Search code examples
rdata.tablesubset

Subset data to contain only columns whose names match multiple condition using data.table


This is based upon this question. The question said:

Is there a way for me to subset data based on column names starting with a particular string? I have some columns which are like ABC_1 ABC_2 ABC_3 and some like XYZ_1, XYZ_2,XYZ_3 let's say.

How can I subset my df based only on columns containing the above portions of text (lets say, ABC or XYZ)? I can use indices, but the columns are too scattered in data and it becomes too much of hard coding.

Also, I want to only include rows from each of these columns where any of their value is >0 so if either of the 6 columns above has a 1 in the row, it makes a cut into my final data frame.

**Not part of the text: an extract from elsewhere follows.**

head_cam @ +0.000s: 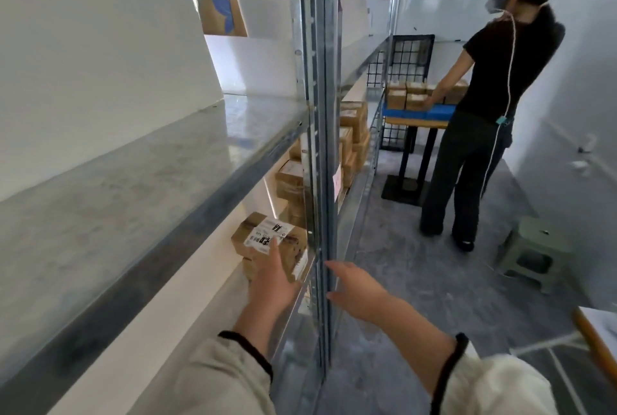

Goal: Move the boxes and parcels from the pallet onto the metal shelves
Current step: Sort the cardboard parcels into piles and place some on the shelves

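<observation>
A small cardboard box (pixel 267 241) with a white label lies on a lower metal shelf (pixel 213 284) on my left, on top of another box. My left hand (pixel 272 277) reaches under the upper shelf, its straight fingers touching the near side of that box. To the right of the steel upright (pixel 320 147), my right hand (pixel 355 291) hovers open in the aisle and holds nothing. More cardboard boxes (pixel 354 134) are stacked further along the shelves. Other boxes (pixel 410 95) sit on a blue pallet (pixel 417 112) on a table ahead.
The bare upper shelf (pixel 167 160) runs at chest height on the left. Another person (pixel 484 114) in black stands in the aisle by the blue pallet. A green stool (pixel 534 252) stands at the right wall. A table corner (pixel 597 331) juts in at lower right.
</observation>
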Demonstrator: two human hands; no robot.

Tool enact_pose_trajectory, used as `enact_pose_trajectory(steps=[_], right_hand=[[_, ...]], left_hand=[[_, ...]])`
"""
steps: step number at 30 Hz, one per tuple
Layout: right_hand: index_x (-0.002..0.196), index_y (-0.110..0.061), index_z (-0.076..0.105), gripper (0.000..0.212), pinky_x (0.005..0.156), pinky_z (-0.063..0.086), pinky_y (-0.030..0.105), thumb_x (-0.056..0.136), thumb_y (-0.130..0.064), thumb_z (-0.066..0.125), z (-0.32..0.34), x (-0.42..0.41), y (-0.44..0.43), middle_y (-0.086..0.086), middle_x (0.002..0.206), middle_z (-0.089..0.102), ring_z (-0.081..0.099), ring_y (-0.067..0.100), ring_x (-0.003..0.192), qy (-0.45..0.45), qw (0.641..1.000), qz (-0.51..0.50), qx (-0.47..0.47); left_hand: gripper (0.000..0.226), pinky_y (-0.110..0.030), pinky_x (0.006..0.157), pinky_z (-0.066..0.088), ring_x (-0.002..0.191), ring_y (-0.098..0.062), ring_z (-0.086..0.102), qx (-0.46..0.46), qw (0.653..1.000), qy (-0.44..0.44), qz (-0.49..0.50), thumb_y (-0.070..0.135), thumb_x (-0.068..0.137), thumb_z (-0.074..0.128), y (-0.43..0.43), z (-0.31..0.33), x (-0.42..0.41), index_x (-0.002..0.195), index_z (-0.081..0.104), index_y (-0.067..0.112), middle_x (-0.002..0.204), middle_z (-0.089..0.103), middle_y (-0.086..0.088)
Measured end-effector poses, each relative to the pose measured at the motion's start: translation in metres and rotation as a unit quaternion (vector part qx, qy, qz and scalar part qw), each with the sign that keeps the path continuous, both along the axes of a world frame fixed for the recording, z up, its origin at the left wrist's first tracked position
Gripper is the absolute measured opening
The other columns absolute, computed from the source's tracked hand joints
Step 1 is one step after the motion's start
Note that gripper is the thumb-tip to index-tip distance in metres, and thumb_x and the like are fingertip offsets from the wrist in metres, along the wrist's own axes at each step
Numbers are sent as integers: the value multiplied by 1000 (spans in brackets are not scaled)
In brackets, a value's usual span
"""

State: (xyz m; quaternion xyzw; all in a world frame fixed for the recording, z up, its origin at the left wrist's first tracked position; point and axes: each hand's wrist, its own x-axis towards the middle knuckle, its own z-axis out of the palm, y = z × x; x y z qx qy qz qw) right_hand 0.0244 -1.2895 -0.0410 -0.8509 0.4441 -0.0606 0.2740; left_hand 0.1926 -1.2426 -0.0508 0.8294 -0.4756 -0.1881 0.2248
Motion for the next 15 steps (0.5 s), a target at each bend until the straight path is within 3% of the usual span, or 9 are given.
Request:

One of the answers used dplyr to select multiple columns for the new data:

df <- df %>% dplyr:: select(grep("ABC", names(df)), grep("XYZ", names(df)))

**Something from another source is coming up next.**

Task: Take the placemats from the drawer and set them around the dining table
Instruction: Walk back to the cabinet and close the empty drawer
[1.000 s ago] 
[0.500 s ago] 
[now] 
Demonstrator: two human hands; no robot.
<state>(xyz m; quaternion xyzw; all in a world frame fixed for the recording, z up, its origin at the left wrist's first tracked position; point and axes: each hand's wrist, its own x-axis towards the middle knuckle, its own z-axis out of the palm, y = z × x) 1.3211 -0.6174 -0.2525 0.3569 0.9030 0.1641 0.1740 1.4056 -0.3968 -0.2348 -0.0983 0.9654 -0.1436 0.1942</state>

However, I'd like a data.table solution similar to the above. I know that (as per one of the answers) that data.table can do one condition, but unsure how to do multiple:

df[, grep("ABC", names(df)), with = FALSE]


Solution

  • You can select multiple columns that match certain patterns in data.table using patterns in its .SDcols argument:

    # turn df into data.table
    setDT(df)
    
    # select columns that contain ABD or XYZ
    df[, .SD, .SDcols=patterns("ABC|XYZ")]
    
    # or
    df[, grep("ABC|XYZ", names(df)), with=FALSE]
    

    subsetting rows and columns at the same time

    cols = grep("ABC|XYZ",  names(df))
    
    df[rowSums(df[, ..cols]>0)>0, .SD, .SDcols=cols]